**SOURCE MATERIAL**
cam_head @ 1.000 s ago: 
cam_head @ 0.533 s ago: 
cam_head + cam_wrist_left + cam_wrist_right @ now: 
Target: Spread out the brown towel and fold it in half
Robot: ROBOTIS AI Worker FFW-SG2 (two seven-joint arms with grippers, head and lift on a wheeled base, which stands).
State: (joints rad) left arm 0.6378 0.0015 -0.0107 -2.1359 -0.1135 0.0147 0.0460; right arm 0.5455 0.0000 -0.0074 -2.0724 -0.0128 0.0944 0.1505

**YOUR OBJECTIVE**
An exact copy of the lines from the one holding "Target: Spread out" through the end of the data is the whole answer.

**RESULT OF THIS EXERCISE**
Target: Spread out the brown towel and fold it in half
Robot: ROBOTIS AI Worker FFW-SG2 (two seven-joint arms with grippers, head and lift on a wheeled base, which stands).
State: (joints rad) left arm 0.6378 0.0015 -0.0107 -2.1359 -0.1135 0.0147 0.0460; right arm 0.5455 0.0000 -0.0074 -2.0724 -0.0128 0.0944 0.1505

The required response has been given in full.